◆ ACTIVITY ◆
Return the listing word for word, as given.

◆ COLLECTED DATA ◆
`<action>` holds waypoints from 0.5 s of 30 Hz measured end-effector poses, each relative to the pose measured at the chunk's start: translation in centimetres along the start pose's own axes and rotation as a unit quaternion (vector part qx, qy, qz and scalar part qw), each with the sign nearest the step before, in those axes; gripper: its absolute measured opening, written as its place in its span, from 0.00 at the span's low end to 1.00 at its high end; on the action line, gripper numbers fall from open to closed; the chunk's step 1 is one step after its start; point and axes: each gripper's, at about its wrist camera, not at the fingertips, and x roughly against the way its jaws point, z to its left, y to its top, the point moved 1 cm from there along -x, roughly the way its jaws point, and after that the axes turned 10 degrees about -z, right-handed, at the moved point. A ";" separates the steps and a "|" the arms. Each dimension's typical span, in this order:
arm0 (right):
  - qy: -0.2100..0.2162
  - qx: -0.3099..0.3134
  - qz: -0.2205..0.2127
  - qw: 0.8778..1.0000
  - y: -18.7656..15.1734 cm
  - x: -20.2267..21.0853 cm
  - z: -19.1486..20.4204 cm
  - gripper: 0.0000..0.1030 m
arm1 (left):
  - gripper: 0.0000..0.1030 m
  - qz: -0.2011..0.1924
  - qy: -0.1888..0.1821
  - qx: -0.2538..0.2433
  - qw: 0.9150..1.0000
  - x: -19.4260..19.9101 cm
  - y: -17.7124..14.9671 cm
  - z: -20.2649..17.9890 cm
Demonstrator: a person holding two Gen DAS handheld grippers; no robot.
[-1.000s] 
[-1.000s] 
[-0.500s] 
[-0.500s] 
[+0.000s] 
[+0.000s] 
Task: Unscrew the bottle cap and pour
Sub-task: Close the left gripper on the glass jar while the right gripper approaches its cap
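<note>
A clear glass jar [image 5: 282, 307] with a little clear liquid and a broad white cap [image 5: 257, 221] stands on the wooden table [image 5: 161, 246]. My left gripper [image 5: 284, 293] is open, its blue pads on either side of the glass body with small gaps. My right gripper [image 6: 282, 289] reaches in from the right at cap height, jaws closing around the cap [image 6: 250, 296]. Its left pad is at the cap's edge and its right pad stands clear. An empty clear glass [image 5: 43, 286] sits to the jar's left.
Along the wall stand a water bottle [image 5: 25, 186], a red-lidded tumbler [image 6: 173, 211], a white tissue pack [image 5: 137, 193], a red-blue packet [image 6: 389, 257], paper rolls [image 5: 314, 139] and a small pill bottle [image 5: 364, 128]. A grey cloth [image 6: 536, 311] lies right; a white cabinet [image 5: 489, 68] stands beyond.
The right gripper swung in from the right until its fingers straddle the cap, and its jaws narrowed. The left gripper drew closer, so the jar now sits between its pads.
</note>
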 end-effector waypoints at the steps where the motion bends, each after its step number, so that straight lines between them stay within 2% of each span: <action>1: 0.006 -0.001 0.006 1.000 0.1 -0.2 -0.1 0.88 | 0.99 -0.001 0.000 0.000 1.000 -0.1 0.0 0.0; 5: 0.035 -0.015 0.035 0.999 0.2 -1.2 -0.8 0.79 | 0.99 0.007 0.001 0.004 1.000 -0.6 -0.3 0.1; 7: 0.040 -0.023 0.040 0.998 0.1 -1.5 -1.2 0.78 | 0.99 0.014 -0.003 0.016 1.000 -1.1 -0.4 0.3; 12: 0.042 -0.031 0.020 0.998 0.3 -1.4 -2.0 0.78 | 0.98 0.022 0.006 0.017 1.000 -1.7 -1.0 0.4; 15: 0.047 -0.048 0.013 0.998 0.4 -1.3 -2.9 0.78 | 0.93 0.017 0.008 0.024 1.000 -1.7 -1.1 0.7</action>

◆ SOLUTION FOR THIS PROBLEM ◆
`<action>` holds waypoints from 0.5 s of 30 Hz measured end-effector poses, each relative to the pose measured at the chunk's start: translation in centimetres along the start pose's own axes and rotation as a unit quaternion (vector part qx, qy, qz and scalar part qw), each with the sign nearest the step before, in those axes; gripper: its absolute measured opening, written as its place in its span, from 0.00 at the span's low end to 1.00 at its high end; on the action line, gripper numbers fall from open to closed; the chunk's step 1 is one step after its start; point and axes: each gripper's, at about its wrist camera, not at the fingertips, and x roughly against the way its jaws point, z to its left, y to its top, the point moved 1 cm from there along -x, roughly the way its jaws point, and after that the axes turned 10 degrees about -z, right-handed, at the moved point. A ";" separates the steps and a "|" the arms. Each dimension's typical span, in this order:
arm0 (right):
  - qy: -0.2100..0.2162
  - qx: -0.3099..0.3134
  - qz: -0.2205..0.2127
  - qw: 0.8778..1.0000
  - y: -18.7656..15.1734 cm
  - x: -20.2267..21.0853 cm
  - z: -19.1486..20.4204 cm
  - gripper: 0.0000..0.1030 m
arm1 (left):
  - gripper: 0.0000..0.1030 m
  - qz: -0.2011..0.1924
  - qy: -0.1888..0.1821
  - qx: -0.2538..0.2433
  - qw: 0.9150..1.0000
  - x: -19.4260..19.9101 cm
  - y: -17.7124..14.9671 cm
  - z: -20.2649..17.9890 cm
Demonstrator: a person holding two Gen DAS handheld grippers; no robot.
[-1.000s] 
[-1.000s] 
[-0.500s] 
[-0.500s] 
[+0.000s] 
[+0.000s] 
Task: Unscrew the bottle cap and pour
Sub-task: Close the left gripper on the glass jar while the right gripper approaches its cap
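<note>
A clear glass jar [image 5: 282, 307] with a little clear liquid and a broad white cap [image 5: 257, 221] stands on the wooden table [image 5: 161, 246]. My left gripper [image 5: 284, 293] is open, its blue pads on either side of the glass body with small gaps. My right gripper [image 6: 282, 289] reaches in from the right at cap height, jaws closing around the cap [image 6: 250, 296]. Its left pad is at the cap's edge and its right pad stands clear. An empty clear glass [image 5: 43, 286] sits to the jar's left.
Along the wall stand a water bottle [image 5: 25, 186], a red-lidded tumbler [image 6: 173, 211], a white tissue pack [image 5: 137, 193], a red-blue packet [image 6: 389, 257], paper rolls [image 5: 314, 139] and a small pill bottle [image 5: 364, 128]. A grey cloth [image 6: 536, 311] lies right; a white cabinet [image 5: 489, 68] stands beyond.
The right gripper swung in from the right until its fingers straddle the cap, and its jaws narrowed. The left gripper drew closer, so the jar now sits between its pads.
</note>
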 end-effector waypoints at the steps where the motion bends, each after its step number, so that straight lines between them stay within 2% of each span: <action>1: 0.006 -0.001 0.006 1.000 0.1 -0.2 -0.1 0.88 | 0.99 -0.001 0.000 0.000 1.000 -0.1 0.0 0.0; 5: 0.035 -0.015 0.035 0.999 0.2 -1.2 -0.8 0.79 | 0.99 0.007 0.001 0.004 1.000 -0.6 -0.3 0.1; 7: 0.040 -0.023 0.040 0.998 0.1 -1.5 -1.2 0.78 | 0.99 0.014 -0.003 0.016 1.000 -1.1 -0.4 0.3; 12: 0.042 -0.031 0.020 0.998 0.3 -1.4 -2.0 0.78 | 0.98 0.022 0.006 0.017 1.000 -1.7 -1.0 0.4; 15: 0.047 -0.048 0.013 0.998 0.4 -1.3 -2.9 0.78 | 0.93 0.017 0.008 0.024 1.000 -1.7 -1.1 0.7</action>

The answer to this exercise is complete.